C. D : Nous avons une organisation en
category-management avec 29 "Catmen" et "women" qui sont en contact direct avec
les fournisseurs. On travaille en partenariat avec eux et l'on demande même à
certains d'entre eux de réfléchir avec nous sur les produits. P. VV : Nous
sommes très à l'affût. Une personne au sein de notre équipe est chargée tous
les trois mois de sortir un book de plusieurs centaines de pages sur la mode,
les couleur... On cherche à alimenter nos category-managers car il faut qu'ils
aient cette perception complète de l'offre présente et aussi de ce qui peut
venir demain. On ne peut pas aujourd'hui avoir les yeux fermés sur ce que sera
la maison demain, sur l'évolution des tendances bricolage. Même dans la vis, il
y a des évolutions, on doit être très vigilant là-dessus.

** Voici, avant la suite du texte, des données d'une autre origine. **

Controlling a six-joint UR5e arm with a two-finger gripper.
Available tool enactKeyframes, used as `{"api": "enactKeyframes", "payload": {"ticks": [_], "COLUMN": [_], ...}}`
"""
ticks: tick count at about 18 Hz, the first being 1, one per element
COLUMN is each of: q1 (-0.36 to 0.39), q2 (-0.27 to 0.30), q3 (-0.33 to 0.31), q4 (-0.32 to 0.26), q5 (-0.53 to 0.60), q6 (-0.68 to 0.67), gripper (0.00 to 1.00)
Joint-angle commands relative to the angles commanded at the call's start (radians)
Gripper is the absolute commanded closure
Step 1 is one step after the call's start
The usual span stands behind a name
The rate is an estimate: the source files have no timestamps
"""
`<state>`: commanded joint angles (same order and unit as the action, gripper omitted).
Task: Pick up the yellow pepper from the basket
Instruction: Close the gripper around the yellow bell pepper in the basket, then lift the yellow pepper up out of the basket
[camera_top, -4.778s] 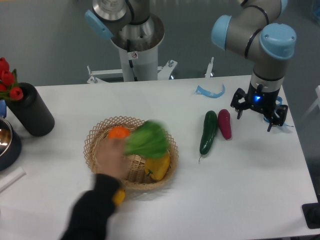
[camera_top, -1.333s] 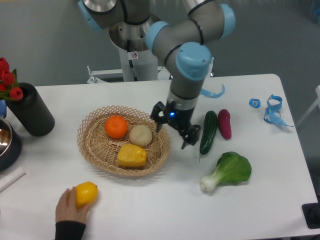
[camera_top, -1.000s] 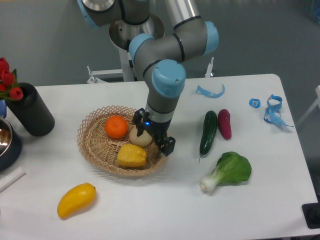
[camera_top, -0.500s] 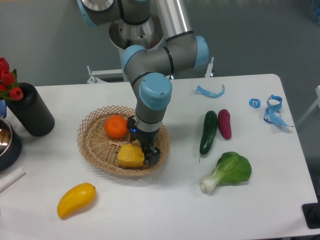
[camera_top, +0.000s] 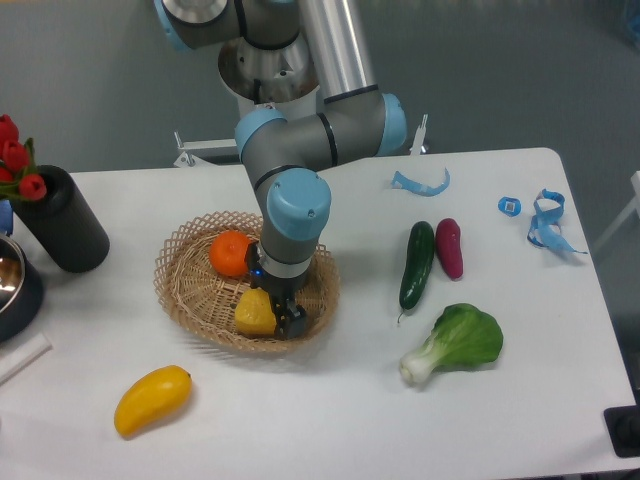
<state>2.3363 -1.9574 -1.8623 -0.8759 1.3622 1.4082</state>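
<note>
One end effector (camera_top: 272, 308) over yellow pepper (camera_top: 252, 314), in basket (camera_top: 190, 300), grip unclear

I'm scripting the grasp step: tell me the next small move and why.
Probably close the end effector on the blocky yellow pepper. It is already down in the round woven wicker basket, with its fingers right at the pepper's right side. Whether they straddle it is hidden by the wrist, so close gently.

A flat white rectangular counter (camera_top: 520, 400) with rounded corners stands before a plain grey-blue wall (camera_top: 100, 80), evenly lit.
</note>
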Motion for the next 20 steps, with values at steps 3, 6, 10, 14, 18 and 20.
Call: {"api": "enactKeyframes", "payload": {"ticks": [3,6,10,14,18,20], "q1": [0.002,0.015,0.055,0.130,0.241,0.277], "q2": [0.018,0.048,0.129,0.199,0.201,0.187], "q3": [0.006,0.015,0.023,0.035,0.083,0.123], "q4": [-0.002,-0.017,-0.069,-0.133,-0.153,-0.149], "q5": [0.000,-0.011,-0.026,-0.018,-0.018,-0.017], "q6": [-0.005,-0.047,-0.117,-0.189,-0.190,-0.187], "gripper": [0.80,0.81,0.80,0.77,0.77,0.76]}}
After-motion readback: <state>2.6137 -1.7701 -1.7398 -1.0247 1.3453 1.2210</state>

Casto c'est toujours "Y'a tout c'qui faut !" ?
P. VV : Oui. Cela a été
l'un des éléments fondateurs de la marque. Il n'y a pas une personne que vous
interrogiez qui ne vous la cite. Même parmi les enfants de 10-12 ans, ce qui
est étonnant. Cela fait partie du patrimoine génétique français, au même titre
que notre jingle. Aujourd'hui, on aurait tort d'essayer d'annihiler ça. Comment
le traduire demain dans cette phase d'accompagnement du projet de nos clients,
de l'aménagement de leur maison et d'amélioration de leur logement ? Nous
travaillons beaucoup sur les concepts et la communication et nous dévoilerons
tout cela d'ici à la fin de l'année.
L'attitude de Kingfisher est-elle une menace ?
C. D : Il semblerait qu'il y ait une OPA !
Ils ont 56 % des actions et 50 % du droit de vote du fait du système de
commandite. Dans les accords initiaux, il était prévu que Kingfisher puisse
accéder à la voix majoritaire à condition de lancer une OPA et c'est ce qu'ils
ont annoncé. Les cadres dirigeants français ont demandé des précisions sur les
intentions managériales de Kingfisher.
Biographie
Christian Daudier (à gauche) a 46 ans, il est marié, trois enfants, maîtrise de gestion à Dauphine, rentré chez Casto en 1978 en tant que chef de rayon, puis directeur de magasin sur Paris, puis directeur de produit électricité avant de devenir il y a trois directeur achats. Peter Van Vliet (à droite), 40 ans, marié, deux enfants. Diplômé de l'Edhec, il dirige tout d'abord un cabinet de conseil en marketing à Lille. Il est entré chez Castorama en 1999 en tant que directeur des études, fonction qu'il occupe toujours.
L'entreprise
3e enseigne mondiale de bricolage derrière les Américaines Loft et Home Depot, Castorama est leader en France avec un chiffre d'affaires de 2,51 milliards d'euros (CA monde : 8,38 MdE). La marque est également présente au Brésil, Canada, en Belgique, Angleterre, Allemagne, Italie, Pologne, Chine, Turquie, à Taïwan, sous enseignes B&Q, Castorama, Brico Dépôt, Réno Dépôt ou Dubois Matériaux. La part de marché France est de 29,3 % ; son principal concurrent Leroy-Merlin est à 23 %. L'enseigne compte 107 Castorama en France et emploie 15 000 personnes (et environ 60 000 dans le monde entier).